My April/May sojourn in Boston was plagued by traffic jams far worse than anything I remember from our pre-coronapanic life there. Mobility for the Righteous is seriously compromised by a road network that was substantially completed circa 1970 for a population of 4 million and is now being used by a population of 5 million, each of whom is more likely to own a car (registered motor vehicles per 1000 Americans has gone from 534 to about 875 today) and each of whom is more likely to use a car than to ride public transit (MBTA ridership among people who call themselves environmentalists remains roughly 25 percent below 2019 levels). I didn’t do any trips during traditional rush hour, but still was slowed to a crawl except after 8:30 pm.

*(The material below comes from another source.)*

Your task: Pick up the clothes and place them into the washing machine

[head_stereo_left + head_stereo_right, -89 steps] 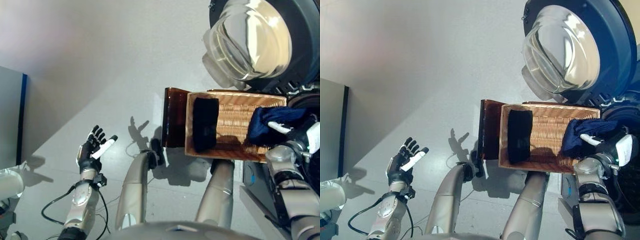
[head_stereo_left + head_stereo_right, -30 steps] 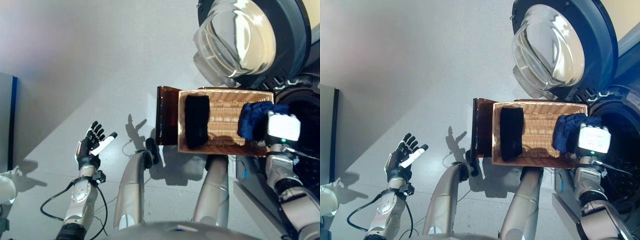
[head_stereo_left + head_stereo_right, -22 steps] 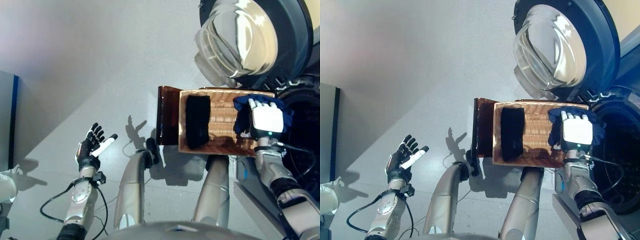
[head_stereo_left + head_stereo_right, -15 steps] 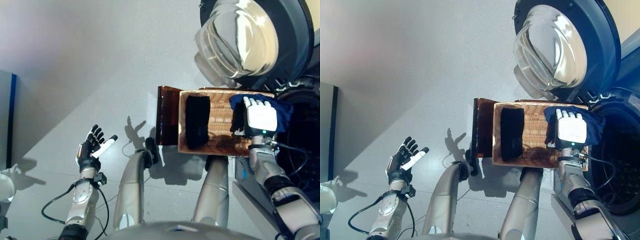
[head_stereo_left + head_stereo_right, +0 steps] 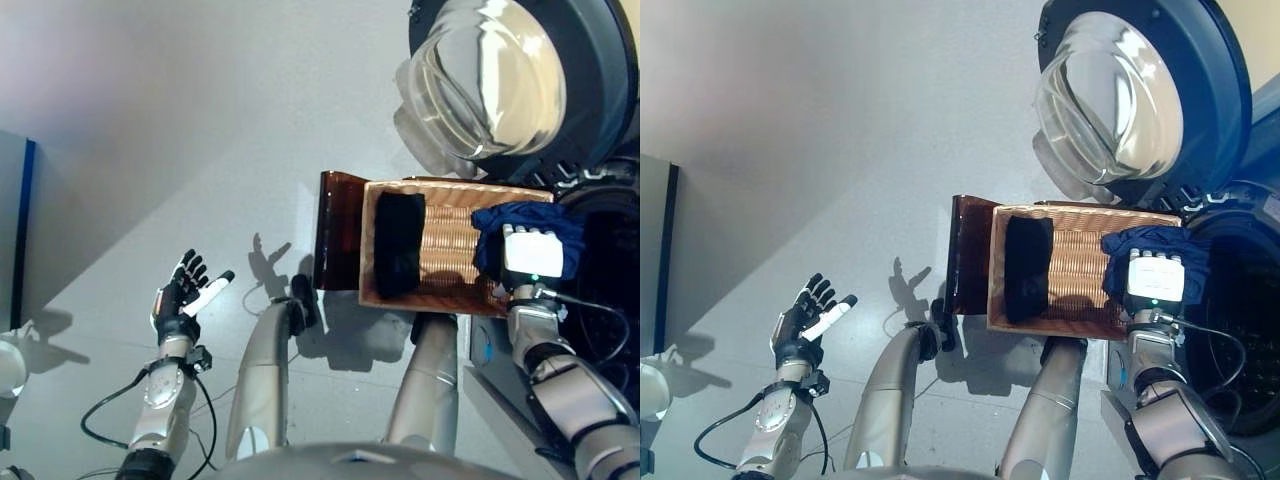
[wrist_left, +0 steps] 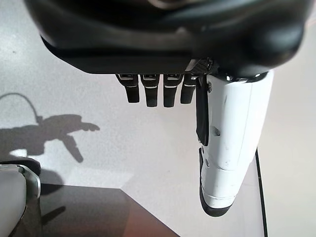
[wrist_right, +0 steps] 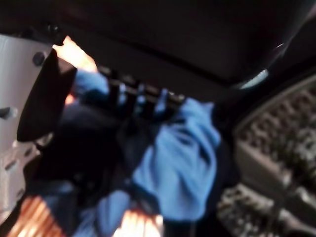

Here’s a 7:14 pm 3.6-mile route that Google expects will take 27 minutes, i.e., less than 8 miles per hour.
I wasted more time in traffic during this 10-day trip that I do in a year in and around Jupiter, Florida (that includes West Palm Beach, a reasonable-sized city, and Stuart, a small city). Bostonians who experience this every day remain passionate supporters of open borders and, thus, of population growth (growth without regard for available resources is usually called “cancer”!).
I’m wonder if Americans in general and Bostonians in particular have been lulled into complacency regarding traffic jams because their cars are so much more comfortable than cars in 1970, when traffic flowed much more freely:
I couldn’t rise to the local level of traffic jam tolerance, unfortunately, because I had borrowed my neighbor’s 12-year-old Mini, which lacked functional air-conditioning. I was literally stewing while sitting in long lines at red lights. The manual transmission was occasionally fun, but was mostly an annoyance in stop-and-go 3 mph traffic.
(I don’t think traffic in Boston will be solved by robot cars. Unlike in Florida, the typical intersection lacks dedicated left and right turn lanes. Unlike in Florida, the major roads can’t be widened. Unlike in Florida, the typical urban street in Boston/Cambridge is actually getting narrower over time as four-lane roads turn into two-lane-plus-two-bike-lanes roads.)
Loosely related, people who live in Cambridge want their local government to “fight the Trump administration” rather than try to reduce traffic congestion:
Also, the MBTA is adding elevators to a subway station. It will take three years:
Three years is how long it took the Chinese to build an 800-mile 200 mph train from Beijing to Shanghai. This includes the world’s longest bridge. Up to 800,000 people per day use the train.


> Also, the MBTA is adding elevators to a subway station. It will take three years:
I imagine the hazmat removal process for that dirty concrete platform will take at least a year. Damn, man, you walked on that? Eww.
Probably vengeance commuting. A lot more jobs are on site than before 2020 & a lot more influencers are hyping their office & commute.